Search the entries below for the word "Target" and copy each line that has it.

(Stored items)
━━━━━━━━━━━━━━━━━━━━
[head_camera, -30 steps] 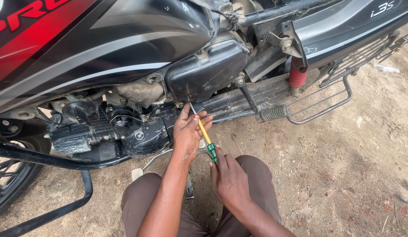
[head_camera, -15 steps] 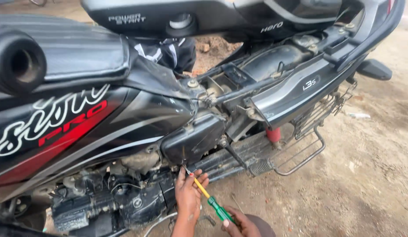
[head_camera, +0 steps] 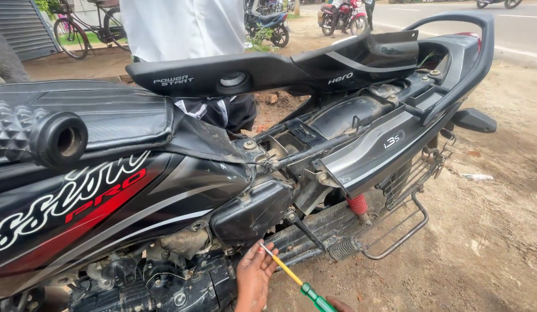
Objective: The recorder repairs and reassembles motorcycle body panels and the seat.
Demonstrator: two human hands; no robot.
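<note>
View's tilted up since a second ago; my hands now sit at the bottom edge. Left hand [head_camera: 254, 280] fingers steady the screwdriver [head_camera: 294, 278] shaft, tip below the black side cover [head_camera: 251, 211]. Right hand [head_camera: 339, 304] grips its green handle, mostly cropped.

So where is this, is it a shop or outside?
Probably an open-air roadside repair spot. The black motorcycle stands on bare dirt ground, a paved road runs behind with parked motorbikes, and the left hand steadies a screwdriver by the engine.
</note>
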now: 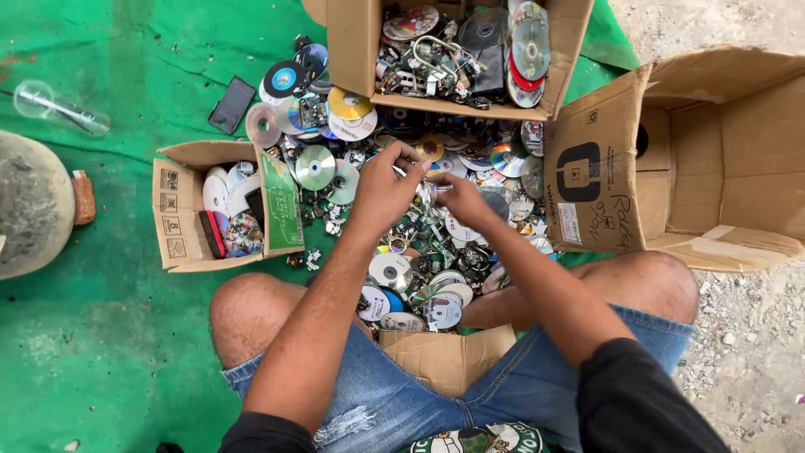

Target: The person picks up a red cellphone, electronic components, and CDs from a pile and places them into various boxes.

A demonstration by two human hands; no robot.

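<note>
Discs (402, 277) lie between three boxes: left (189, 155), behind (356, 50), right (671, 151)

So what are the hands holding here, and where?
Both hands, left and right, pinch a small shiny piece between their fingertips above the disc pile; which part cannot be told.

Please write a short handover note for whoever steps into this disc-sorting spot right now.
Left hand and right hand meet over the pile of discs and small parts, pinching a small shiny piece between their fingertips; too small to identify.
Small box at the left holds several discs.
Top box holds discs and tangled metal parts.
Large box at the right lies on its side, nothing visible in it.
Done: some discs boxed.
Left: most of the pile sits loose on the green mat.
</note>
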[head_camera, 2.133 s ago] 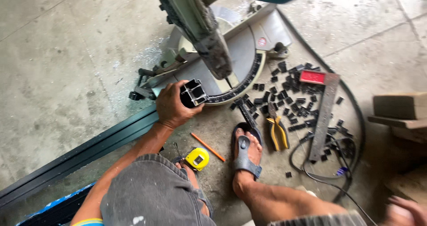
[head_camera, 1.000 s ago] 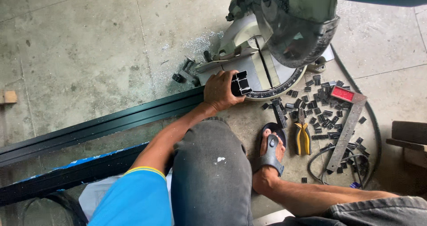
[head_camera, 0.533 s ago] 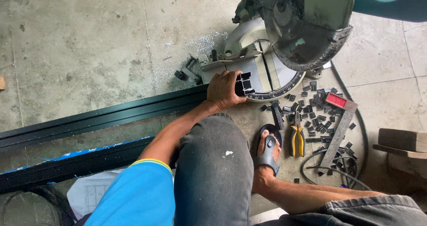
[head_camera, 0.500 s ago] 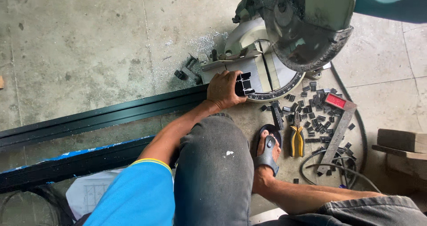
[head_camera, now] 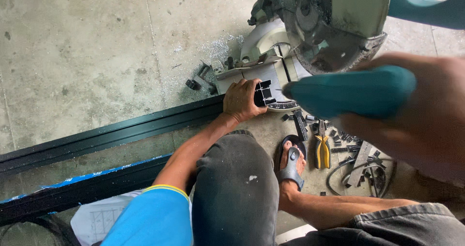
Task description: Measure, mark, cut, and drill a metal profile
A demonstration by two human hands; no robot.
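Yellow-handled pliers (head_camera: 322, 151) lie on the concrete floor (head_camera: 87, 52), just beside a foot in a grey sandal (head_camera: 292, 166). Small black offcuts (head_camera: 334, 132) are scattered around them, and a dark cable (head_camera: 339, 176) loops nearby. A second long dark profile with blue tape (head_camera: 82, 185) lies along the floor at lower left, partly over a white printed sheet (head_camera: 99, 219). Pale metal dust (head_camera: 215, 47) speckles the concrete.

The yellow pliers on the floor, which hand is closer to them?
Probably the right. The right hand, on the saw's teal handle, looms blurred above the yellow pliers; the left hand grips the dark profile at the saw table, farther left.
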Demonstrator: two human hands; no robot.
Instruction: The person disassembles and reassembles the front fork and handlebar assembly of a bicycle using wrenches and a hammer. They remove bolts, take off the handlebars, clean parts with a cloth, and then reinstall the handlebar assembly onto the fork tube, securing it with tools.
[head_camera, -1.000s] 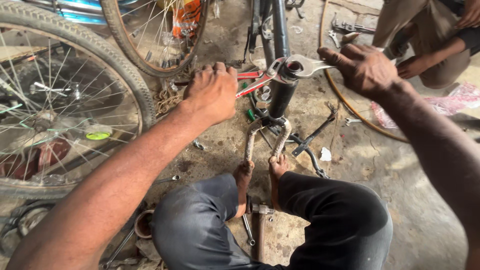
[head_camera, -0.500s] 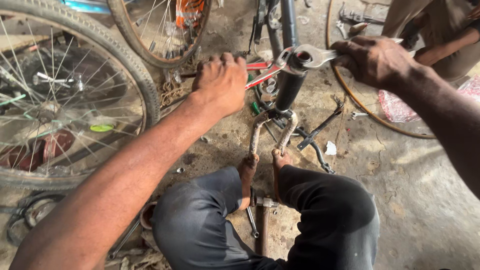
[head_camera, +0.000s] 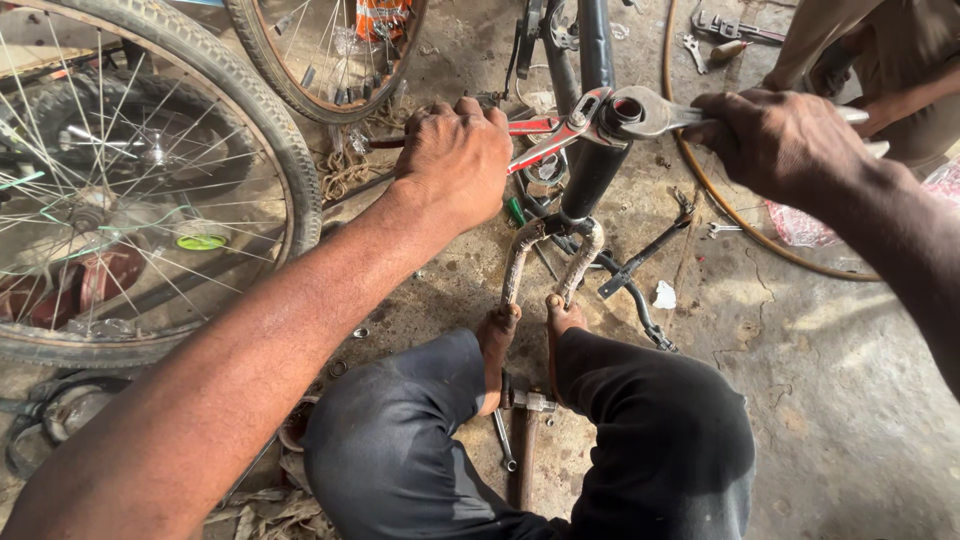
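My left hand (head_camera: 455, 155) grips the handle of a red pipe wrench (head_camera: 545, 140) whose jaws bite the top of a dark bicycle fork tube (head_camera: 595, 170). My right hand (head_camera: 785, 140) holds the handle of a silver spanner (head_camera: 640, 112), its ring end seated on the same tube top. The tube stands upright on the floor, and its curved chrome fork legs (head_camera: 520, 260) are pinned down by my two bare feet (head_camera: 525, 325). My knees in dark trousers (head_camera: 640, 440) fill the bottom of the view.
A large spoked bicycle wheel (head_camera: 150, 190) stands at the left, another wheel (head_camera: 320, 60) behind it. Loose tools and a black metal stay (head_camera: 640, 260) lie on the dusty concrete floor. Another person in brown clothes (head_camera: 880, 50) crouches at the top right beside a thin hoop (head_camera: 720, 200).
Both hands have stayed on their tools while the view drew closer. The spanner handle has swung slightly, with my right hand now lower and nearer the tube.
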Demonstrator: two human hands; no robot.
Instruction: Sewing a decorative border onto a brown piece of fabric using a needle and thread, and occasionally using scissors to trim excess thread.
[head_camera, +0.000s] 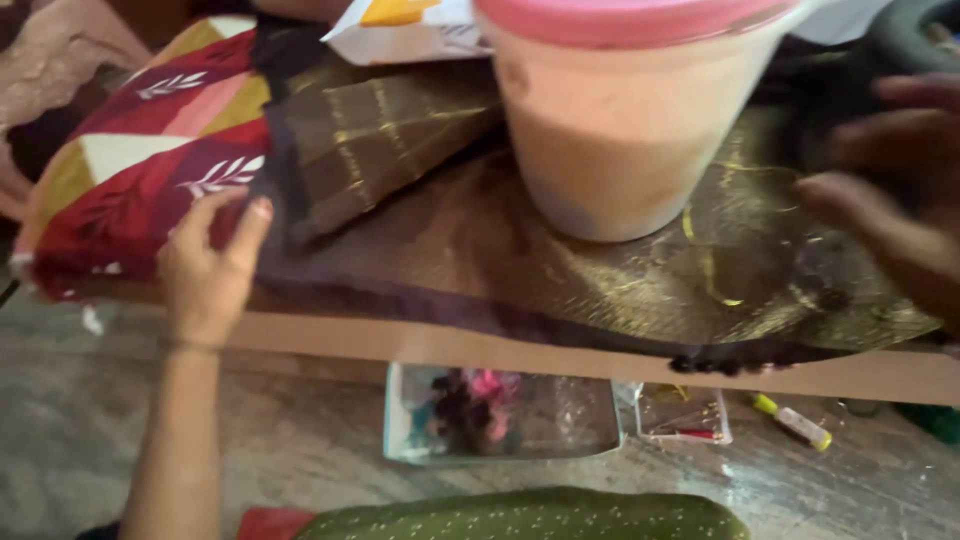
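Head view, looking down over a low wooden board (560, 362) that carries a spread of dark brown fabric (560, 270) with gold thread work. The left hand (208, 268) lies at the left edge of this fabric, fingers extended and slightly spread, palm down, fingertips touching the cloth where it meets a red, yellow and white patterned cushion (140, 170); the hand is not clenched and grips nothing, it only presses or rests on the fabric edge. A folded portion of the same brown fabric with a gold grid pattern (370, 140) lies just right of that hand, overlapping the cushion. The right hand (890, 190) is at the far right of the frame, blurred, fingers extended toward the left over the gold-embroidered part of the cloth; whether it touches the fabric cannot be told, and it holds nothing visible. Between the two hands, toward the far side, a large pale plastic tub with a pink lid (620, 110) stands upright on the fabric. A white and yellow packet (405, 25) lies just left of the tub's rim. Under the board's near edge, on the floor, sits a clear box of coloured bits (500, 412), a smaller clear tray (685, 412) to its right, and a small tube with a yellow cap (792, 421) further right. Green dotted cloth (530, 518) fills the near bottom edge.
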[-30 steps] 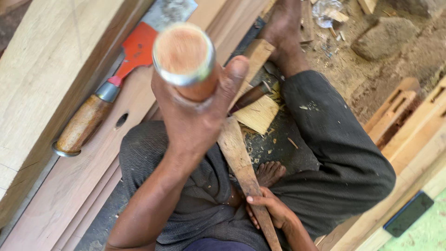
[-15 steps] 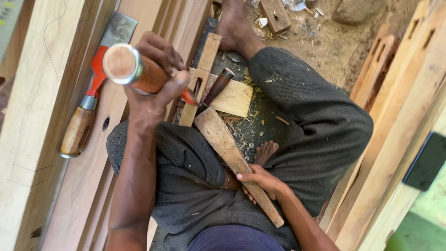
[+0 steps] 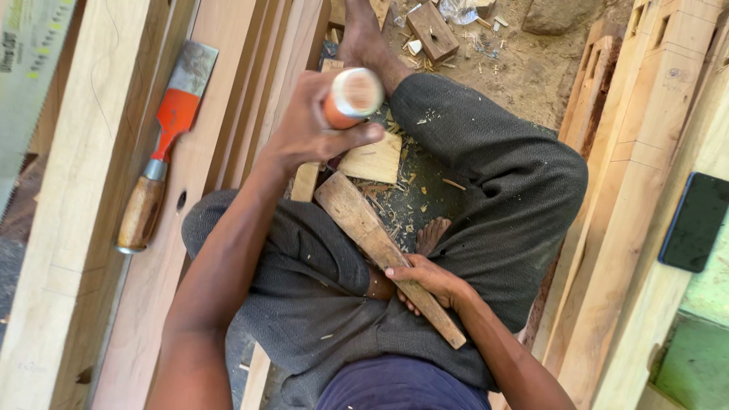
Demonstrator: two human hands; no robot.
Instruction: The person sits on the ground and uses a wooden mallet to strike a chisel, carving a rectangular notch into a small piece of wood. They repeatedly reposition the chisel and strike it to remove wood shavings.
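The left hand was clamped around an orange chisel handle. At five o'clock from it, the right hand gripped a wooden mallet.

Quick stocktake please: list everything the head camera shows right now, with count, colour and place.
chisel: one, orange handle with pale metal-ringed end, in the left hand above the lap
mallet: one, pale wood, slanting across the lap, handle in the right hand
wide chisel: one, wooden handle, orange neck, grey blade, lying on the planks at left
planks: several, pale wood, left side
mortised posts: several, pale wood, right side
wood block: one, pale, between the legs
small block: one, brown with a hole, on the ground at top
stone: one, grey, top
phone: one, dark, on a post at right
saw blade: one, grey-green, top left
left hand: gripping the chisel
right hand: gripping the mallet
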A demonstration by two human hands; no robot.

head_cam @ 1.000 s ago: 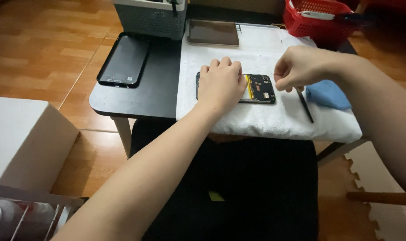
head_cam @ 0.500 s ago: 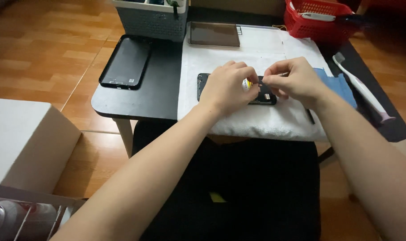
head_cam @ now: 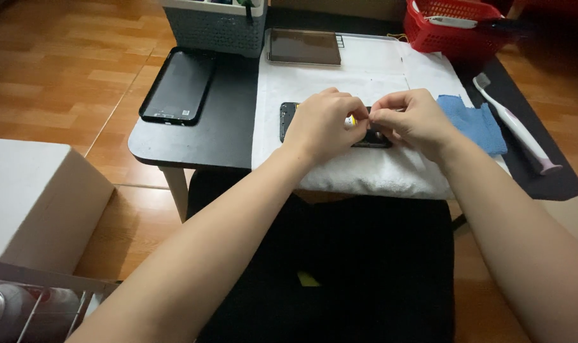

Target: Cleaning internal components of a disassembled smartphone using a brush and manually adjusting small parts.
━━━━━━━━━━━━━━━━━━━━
▶ _Result for this exercise_:
Target: The person picks up a red cellphone, electronic components, and CDs from a pile and places them into various boxes.
Target: Cleaning internal components of a disassembled smartphone using a brush and manually adjusting small parts.

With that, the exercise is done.